(written from a Production point of view)
|VOY, Episode 3x05|
Production number: 144
First aired: 2 October 1996
|←||43rd of 168 produced in VOY||→|
|←||46th of 168 released in VOY||→|
|←||428th of 728 released in all||→|
| Teleplay By|
|←||Arc: Arridor and Kol (2 of 2)|
Voyager discovers a pair of Ferengi who control the economy of a primitive world; nearby is an unstable wormhole that leads back home.
The crew of USS Voyager find evidence of a wormhole having recently appeared and disappeared in a nearby solar system, and reason that since it's been there at least twice then the other end may be fixed. However things take a mysterious turn when Tuvok detects evidence that a nearby primitive planet, whose civilization is still in the Bronze Age, contains an energy discharge consistent with those that come from Alpha Quadrant replicators. Commander Chakotay and Lieutenant jg Tom Paris are sent to the planet to investigate.
Beaming down to the planet, Chakotay and Paris are accosted by people asking them to either buy or sell things.

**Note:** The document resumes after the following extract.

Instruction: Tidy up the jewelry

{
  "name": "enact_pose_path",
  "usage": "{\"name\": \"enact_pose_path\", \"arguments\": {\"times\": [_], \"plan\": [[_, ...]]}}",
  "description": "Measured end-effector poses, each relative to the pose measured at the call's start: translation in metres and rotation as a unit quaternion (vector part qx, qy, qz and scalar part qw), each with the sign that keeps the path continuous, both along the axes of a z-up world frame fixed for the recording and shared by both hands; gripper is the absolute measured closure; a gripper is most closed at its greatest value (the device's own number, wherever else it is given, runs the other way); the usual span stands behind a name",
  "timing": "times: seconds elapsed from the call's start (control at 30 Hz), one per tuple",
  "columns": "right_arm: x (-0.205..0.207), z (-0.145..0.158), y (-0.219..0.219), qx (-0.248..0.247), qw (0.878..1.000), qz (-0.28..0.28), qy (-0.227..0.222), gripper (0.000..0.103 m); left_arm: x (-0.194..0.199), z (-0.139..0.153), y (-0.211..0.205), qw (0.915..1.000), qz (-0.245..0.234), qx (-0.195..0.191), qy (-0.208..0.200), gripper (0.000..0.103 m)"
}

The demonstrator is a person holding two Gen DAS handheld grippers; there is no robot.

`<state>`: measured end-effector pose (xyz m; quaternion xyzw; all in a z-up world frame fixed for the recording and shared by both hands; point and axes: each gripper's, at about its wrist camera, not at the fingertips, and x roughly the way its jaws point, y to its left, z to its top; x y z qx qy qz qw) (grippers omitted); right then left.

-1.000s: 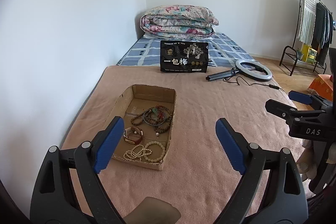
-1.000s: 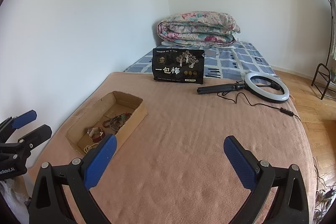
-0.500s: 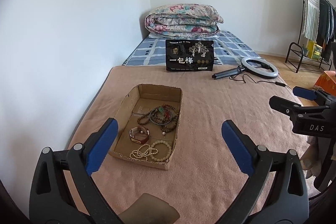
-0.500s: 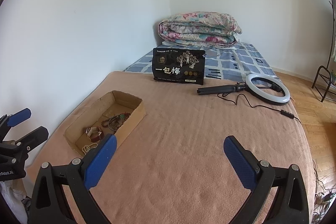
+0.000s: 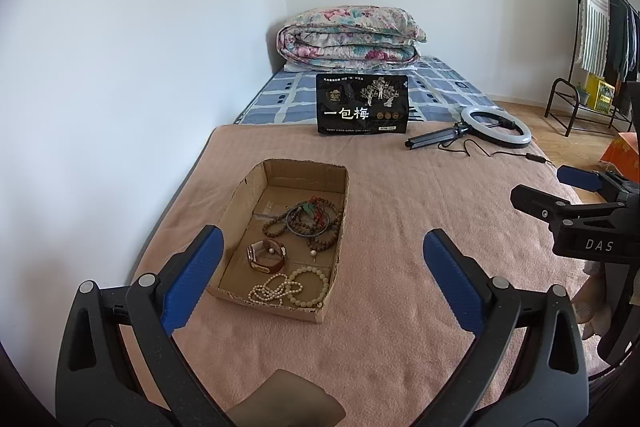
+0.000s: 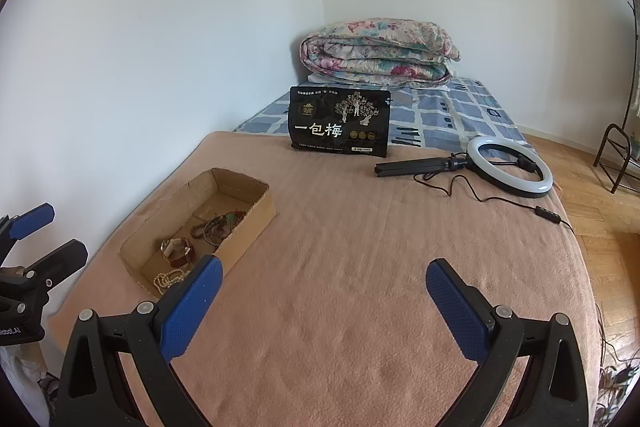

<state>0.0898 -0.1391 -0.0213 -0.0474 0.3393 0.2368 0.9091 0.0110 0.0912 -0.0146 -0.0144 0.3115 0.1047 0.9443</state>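
left tongs (image 5: pixel 322 259) spread wide, empty, above pink blanket (image 5: pixel 384 211); right tongs (image 6: pixel 324 287) likewise; cardboard tray (image 5: pixel 240 195) holds bracelets (image 5: pixel 316 221), watch (image 5: pixel 266 255).

Left gripper (image 5: pixel 322 281) and right gripper (image 6: pixel 324 303) both gape wide, apparently empty.

Both grippers are made of black plastic, with triangular cut-outs and round silver screws. The left gripper (image 5: pixel 320 259) and the right gripper (image 6: pixel 324 291) have blue textured pads (image 5: pixel 192 279). White letters "DAS" mark the right one.
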Motion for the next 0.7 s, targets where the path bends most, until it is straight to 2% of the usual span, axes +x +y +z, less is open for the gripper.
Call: {"name": "enact_pose_path", "arguments": {"times": [0.7], "plan": [[-0.0004,-0.0045,0.0016,-0.004,1.000,0.002,0.005,0.000,0.0004,-0.0002,-0.0002,1.0000,-0.001,0.001,0.001,0.001]]}}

Chakotay detects the energy signature coming from a nearby temple of sorts, however a merchant tells them they need to wear a set of 'ears' (a necklace with ear-shapes charms) and manages to get them to sell their shoes. Meanwhile, on Voyager, Ensign Kim and Lieutenant Torres confirm to Captain Janeway that the wormhole does lead to the Alpha Quadrant and are working on a way to attract the entrance back to their position.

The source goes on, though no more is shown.